Frequently Asked Questions

What key cyber‑risk concern did the KPMG survey reveal among UK audit committees?
Nearly half (47 %) of UK audit committee members are now dissatisfied with the quality of information they receive about cyber risks, up from 24 % a year earlier.
How does UK concern about time spent on cyber risk compare to the global average?
In the UK, 58 % feel their audit committees do not devote enough agenda time to cyber risk, compared with 45 % globally.
What broader oversight challenge did audit committee members report globally?

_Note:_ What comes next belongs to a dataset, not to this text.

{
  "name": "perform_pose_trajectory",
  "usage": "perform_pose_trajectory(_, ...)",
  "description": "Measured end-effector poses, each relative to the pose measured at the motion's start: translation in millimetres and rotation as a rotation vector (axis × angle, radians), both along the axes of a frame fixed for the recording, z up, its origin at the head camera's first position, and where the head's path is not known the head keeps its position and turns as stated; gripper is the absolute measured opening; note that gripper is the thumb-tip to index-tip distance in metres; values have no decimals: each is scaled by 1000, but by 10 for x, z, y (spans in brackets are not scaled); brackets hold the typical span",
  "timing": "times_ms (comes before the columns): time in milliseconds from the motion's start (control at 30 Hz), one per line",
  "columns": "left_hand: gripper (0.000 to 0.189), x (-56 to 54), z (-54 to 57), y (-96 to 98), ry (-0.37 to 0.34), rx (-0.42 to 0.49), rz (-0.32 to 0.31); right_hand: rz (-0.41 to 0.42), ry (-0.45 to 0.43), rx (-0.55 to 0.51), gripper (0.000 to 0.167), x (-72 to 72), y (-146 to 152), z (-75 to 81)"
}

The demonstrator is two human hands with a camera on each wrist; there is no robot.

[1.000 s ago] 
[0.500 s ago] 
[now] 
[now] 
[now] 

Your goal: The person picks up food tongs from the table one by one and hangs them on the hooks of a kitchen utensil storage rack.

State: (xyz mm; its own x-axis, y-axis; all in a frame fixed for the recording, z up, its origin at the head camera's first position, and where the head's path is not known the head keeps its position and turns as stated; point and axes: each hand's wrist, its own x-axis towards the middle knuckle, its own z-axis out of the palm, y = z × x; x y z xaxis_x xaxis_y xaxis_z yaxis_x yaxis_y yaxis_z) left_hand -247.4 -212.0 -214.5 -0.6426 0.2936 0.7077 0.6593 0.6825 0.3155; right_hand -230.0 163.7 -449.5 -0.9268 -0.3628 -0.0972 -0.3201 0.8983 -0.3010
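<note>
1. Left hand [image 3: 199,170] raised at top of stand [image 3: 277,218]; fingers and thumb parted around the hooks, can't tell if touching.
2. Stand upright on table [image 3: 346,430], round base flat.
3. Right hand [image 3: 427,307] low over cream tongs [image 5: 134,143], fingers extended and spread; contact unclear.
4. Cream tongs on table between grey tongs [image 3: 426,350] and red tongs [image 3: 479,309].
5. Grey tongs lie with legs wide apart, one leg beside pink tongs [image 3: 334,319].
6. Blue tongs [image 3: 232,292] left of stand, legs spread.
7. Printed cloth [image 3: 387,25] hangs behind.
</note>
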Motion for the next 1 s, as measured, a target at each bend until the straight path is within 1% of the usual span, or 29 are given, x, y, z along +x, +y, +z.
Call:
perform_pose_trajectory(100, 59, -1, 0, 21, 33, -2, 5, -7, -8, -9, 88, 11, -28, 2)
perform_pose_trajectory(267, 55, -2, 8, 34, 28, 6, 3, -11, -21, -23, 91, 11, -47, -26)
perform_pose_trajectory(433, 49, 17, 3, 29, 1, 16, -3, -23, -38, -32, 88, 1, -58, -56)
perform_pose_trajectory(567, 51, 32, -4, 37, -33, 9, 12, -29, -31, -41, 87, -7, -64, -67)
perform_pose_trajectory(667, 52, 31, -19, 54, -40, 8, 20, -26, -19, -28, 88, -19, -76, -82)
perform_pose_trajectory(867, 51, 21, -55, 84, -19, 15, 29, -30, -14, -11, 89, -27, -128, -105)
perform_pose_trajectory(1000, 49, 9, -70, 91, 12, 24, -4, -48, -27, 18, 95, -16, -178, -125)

About 43 % of global audit committee members said it's becoming increasingly difficult to oversee major risks such as cyber in addition to financial reporting due to expertise and workload constraints.
Which non‑financial risks are also troubling audit committees?
Audit committees are also concerned about innovation risks and tracking non‑financial leading indicators like talent management and brand perception.
What did KPMG’s leaders comment regarding audit committee workloads?
Timothy Copnell noted that audit committee agendas are overloaded and may be reaching a tipping point, questioning their capacity to properly execute fundamental responsibilities.